### YOUR GOAL
Copy the lines below exactly, starting with the first and finishing with the one holding "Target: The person"; do not copy the pictures.

[PROVIDED INFORMATION Boundary: Start]

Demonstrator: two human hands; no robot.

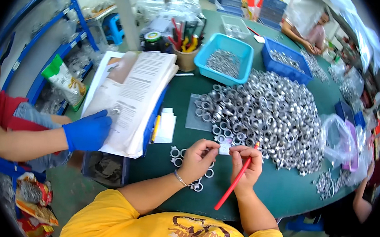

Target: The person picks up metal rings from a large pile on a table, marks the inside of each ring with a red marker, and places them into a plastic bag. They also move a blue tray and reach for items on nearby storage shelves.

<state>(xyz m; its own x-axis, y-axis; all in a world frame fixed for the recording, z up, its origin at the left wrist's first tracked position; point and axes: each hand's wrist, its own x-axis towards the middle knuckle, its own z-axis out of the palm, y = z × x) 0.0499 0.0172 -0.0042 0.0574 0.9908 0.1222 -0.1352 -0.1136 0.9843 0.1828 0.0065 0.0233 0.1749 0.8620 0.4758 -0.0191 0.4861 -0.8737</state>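
Observation:
In front of my chest, my left hand (199, 161) pinches the left edge of a small pale slip (225, 146), which looks like paper or a little bag. At its other edge are the closed fingertips of my right hand (247, 168). That hand also holds a red pencil (233, 188), slanting with its yellowish tip up and away. Several loose metal rings (197, 187) lie on the table under and beside my left hand. Just beyond both hands rises a big heap of grey metal rings (265, 115).
An open stack of papers (134, 92) lies left, where a co-worker's blue-gloved hand (87, 131) rests. Behind the heap stand a turquoise basin (201, 63) and a blue tray (305, 78) of small metal parts. A pot of tools (186, 62) stands nearby. Another person (306, 27) sits far right.

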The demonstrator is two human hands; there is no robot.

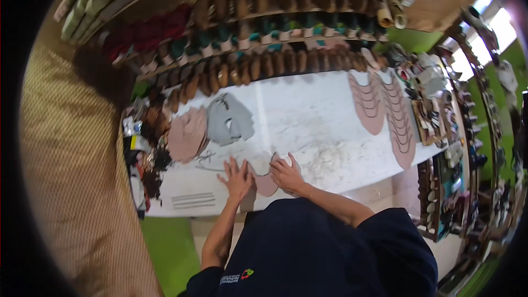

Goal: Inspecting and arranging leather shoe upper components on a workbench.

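Observation:
A pink, curved shoe-upper piece with a dark edge lies near the front edge of the white table, between my hands. My left hand rests on its left side with the fingers spread out flat. Over the right side, my right hand has its fingers bent and closed on the edge of the piece; the fingertips partly hide what they grip. Beyond my left hand are a pile of pink cut pieces and a pile of grey ones.
Overlapping pink pieces with dark edges form two rows at the table's right. Several thin grey strips lie at the front left. Shoe lasts line shelves behind the table. Clutter crowds the left end; a tray stands far right.

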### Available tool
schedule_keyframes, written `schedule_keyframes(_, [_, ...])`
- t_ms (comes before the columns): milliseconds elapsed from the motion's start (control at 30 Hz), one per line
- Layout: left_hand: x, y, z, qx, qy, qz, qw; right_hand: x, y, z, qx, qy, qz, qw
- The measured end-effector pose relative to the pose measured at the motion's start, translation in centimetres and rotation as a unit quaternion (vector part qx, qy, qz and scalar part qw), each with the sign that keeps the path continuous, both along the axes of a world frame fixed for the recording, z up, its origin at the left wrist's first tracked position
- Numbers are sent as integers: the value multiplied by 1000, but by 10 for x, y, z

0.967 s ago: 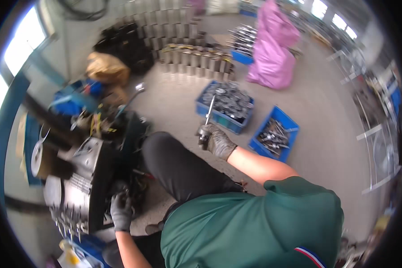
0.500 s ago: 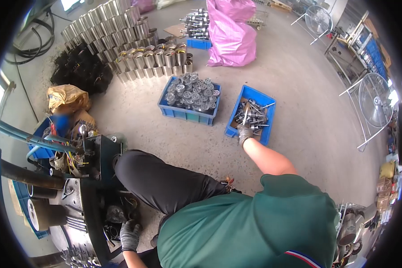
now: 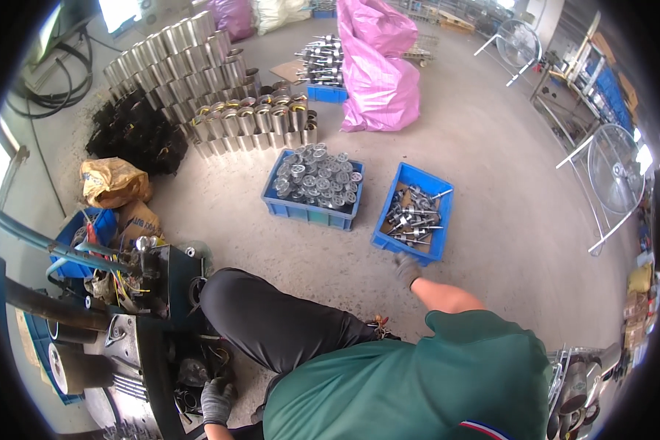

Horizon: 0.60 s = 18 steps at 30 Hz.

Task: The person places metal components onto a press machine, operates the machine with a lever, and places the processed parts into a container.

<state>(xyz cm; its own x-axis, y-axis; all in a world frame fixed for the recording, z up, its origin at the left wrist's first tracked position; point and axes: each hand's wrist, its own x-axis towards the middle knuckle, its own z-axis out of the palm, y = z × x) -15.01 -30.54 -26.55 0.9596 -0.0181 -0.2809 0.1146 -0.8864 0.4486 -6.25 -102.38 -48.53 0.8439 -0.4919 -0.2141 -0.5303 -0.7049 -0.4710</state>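
Above grey floor (image 3: 491, 183), gloved left hand (image 3: 218, 401) is seen by dark machinery (image 3: 150, 367), gloved right hand (image 3: 406, 270) just beside blue bin (image 3: 418, 176) (grip of both cannot be told), where shafted metal parts (image 3: 416, 216) are heaped, with steel cylinders (image 3: 249, 121) ranked beyond.

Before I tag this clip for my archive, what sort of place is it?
Most likely a factory workshop for metal parts: steel-coloured cylinders stand in rows, a blue plastic crate holds shafted metal parts, and a metal machine stands at the person's left.
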Motion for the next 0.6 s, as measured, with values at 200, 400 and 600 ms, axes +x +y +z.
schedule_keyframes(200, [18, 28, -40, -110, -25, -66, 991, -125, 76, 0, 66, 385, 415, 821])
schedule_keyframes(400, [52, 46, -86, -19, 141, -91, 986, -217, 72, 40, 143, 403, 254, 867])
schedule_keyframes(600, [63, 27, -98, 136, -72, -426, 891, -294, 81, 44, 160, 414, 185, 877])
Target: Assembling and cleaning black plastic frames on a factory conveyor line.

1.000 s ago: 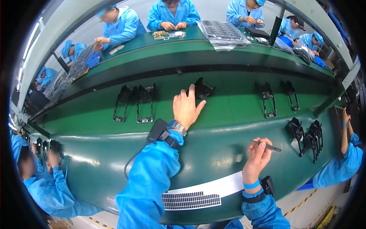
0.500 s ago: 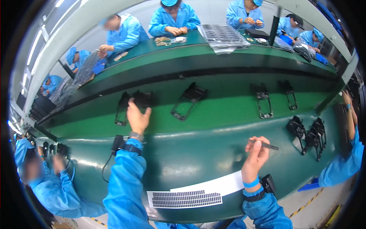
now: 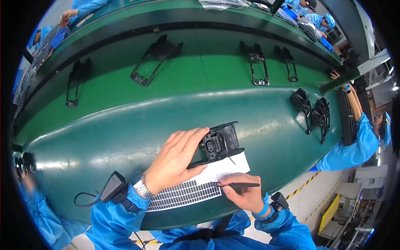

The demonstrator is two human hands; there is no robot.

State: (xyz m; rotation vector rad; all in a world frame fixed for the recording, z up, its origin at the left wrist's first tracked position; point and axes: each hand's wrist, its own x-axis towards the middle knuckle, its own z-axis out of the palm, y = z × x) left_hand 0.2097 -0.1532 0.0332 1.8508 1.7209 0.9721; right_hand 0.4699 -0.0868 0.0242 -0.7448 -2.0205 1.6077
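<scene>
My left hand [image 3: 175,160] grips a black plastic phone-like frame [image 3: 227,139] by its near and left sides, thumb below and fingers over the top. A molded block with slots shows on the frame's face; the rest is behind my hand. In my right hand [image 3: 246,198], pinched between thumb and fingers, are black tweezers [image 3: 243,184]. Their tip meets the right end of a white sheet of small black rectangular stickers [image 3: 179,198]. A blank white paper [image 3: 239,164] lies partly under the frame.
On the green belt beyond the table lie several more black frames, such as one at left [image 3: 73,85] and one in the middle [image 3: 143,68]. Two black frames [image 3: 306,110] sit on the table's right side. Beside them a co-worker's blue sleeve [image 3: 350,143] reaches in.
My left hand has come back from the belt with a black frame, now held above the sheet. My right hand has lowered the tweezers to the stickers. The view has tilted down.
</scene>
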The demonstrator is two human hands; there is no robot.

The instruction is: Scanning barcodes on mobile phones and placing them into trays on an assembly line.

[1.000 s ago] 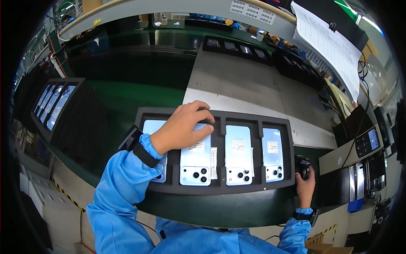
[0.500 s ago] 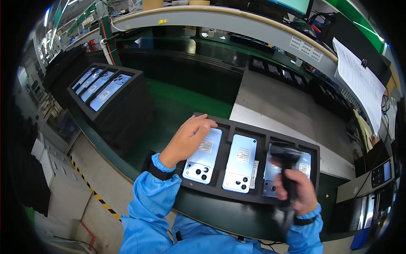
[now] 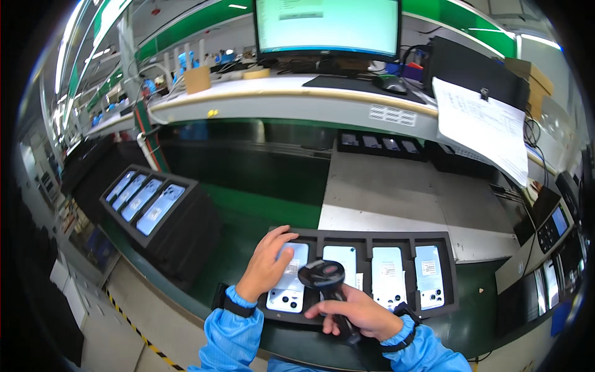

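Note:
A black foam tray lies before me with light-blue phones in its slots, camera ends toward me. My left hand rests at the tray's far left corner, fingers outstretched and thumb over the leftmost phone. My right hand is closed around the handle of a black handheld barcode scanner. The scanner's head is above the gap between the leftmost phone and the second phone, whose lower part it and the hand hide. The third phone and the rightmost phone bear white labels.
A stack of black trays holding phones stands at left. Behind my tray lies a grey metal plate, with another phone tray at its back. Above are a shelf with a monitor, a mouse and hanging paper sheets.
My right hand has carried the scanner left, from the right-hand phones to the leftmost two. My left hand stays at the tray's left corner. The view has tilted up, showing the monitor.

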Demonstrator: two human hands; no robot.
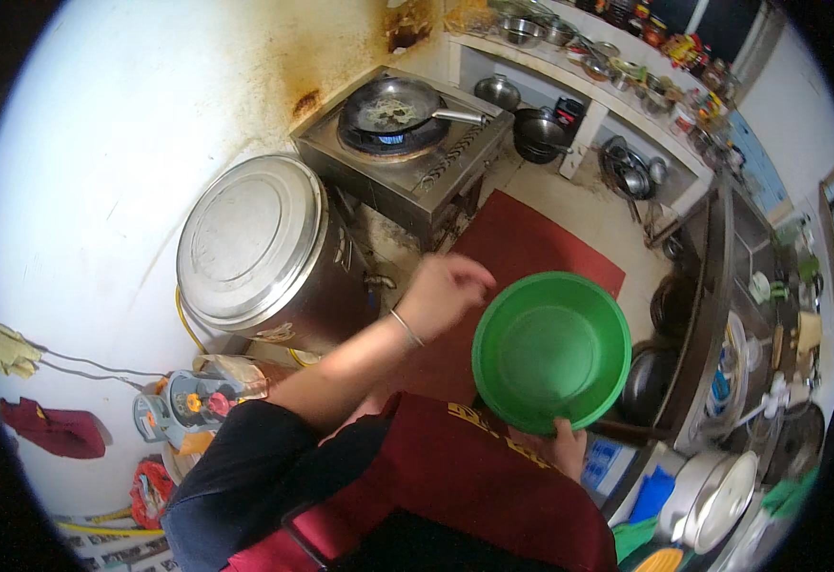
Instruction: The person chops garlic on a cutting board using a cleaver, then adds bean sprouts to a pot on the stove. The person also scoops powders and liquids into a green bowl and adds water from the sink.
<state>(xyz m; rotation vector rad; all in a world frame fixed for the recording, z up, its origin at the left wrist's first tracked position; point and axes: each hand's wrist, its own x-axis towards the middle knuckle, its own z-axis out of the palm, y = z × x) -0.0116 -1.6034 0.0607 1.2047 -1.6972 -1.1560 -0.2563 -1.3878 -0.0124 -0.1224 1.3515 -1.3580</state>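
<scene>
My right hand [568, 448] grips the near rim of a green plastic basin [552, 353], holding it tilted so that its inside faces up. Nothing shows inside the basin. To the left of it, my left hand [450, 286] is raised with its fingers curled together, slightly blurred. Whatever those fingers may hold is hidden. A bracelet circles the left wrist. Farther ahead, a dark frying pan [393, 105] with a metal handle stands over a blue flame on the steel gas stove [417, 181]. Pale shreds of food lie in the pan.
A large lidded steel drum [255, 238] with a tap stands left of the stove. A red mat [531, 238] covers the floor ahead. Pots [539, 133] sit under the far counter [569, 62]. Dark shelving [712, 315] lines the right side. A gas cylinder [193, 400] stands at lower left.
</scene>
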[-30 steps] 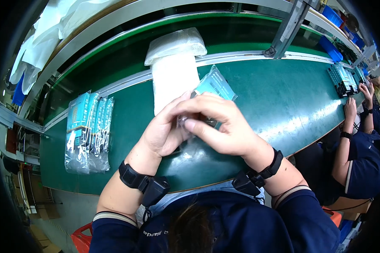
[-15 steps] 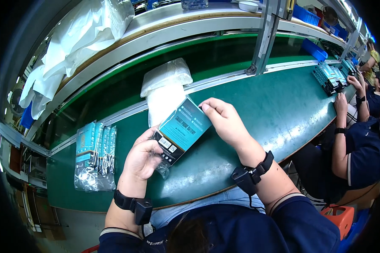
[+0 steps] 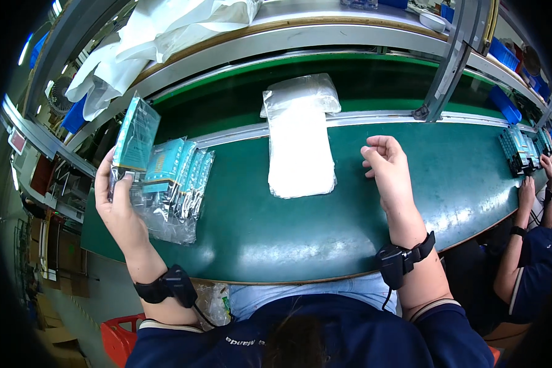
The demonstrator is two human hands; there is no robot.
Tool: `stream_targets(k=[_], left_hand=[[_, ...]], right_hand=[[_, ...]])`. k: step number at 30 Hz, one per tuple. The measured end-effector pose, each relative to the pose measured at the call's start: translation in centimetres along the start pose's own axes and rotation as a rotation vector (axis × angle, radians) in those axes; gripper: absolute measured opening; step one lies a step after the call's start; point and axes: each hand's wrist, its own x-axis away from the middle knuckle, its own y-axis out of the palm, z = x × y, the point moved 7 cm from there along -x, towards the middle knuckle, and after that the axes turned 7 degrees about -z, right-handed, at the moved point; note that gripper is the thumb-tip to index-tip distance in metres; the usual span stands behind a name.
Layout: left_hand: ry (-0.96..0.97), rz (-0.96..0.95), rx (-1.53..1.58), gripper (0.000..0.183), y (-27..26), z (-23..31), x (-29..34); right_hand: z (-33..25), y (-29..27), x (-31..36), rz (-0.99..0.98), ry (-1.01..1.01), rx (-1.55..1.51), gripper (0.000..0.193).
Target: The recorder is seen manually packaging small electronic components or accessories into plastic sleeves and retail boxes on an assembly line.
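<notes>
My left hand (image 3: 121, 205) grips a flat teal-and-black package (image 3: 137, 138) in a clear plastic bag, thumb on its lower part. It is held raised and tilted at the left end of the row of similar bagged packages (image 3: 181, 168), which lean against one another on the table. Whether the held one touches the row I cannot tell. Above the middle right of the table, my right hand (image 3: 389, 168) is empty, its fingers loosely curled and a little apart. Between my hands lies a stack of clear and white plastic bags (image 3: 300, 153).
The green table (image 3: 276, 239) has a metal rail along its back, and a metal post (image 3: 451, 80) rises at the right. White sheeting (image 3: 172, 30) drapes from the shelf above. A co-worker (image 3: 533, 245) handles teal-and-black packages (image 3: 518, 150) at the far right, near a blue bin (image 3: 505, 104).
My left hand has carried the bagged package left, from over the middle to the row. My right hand has let go of it and sits farther right. The view has shifted left.
</notes>
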Motion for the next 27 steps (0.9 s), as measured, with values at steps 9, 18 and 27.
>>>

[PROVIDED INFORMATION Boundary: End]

### SOLUTION TO THIS PROBLEM
Demonstrator: two human hands; no robot.


Target: The person picks up metal rings from a large pile on a table, marks the inside of each ring with a red marker, and places them into a plastic bag. They also move a blue tray and reach for items on nearby storage shelves.

There is no more to the exercise.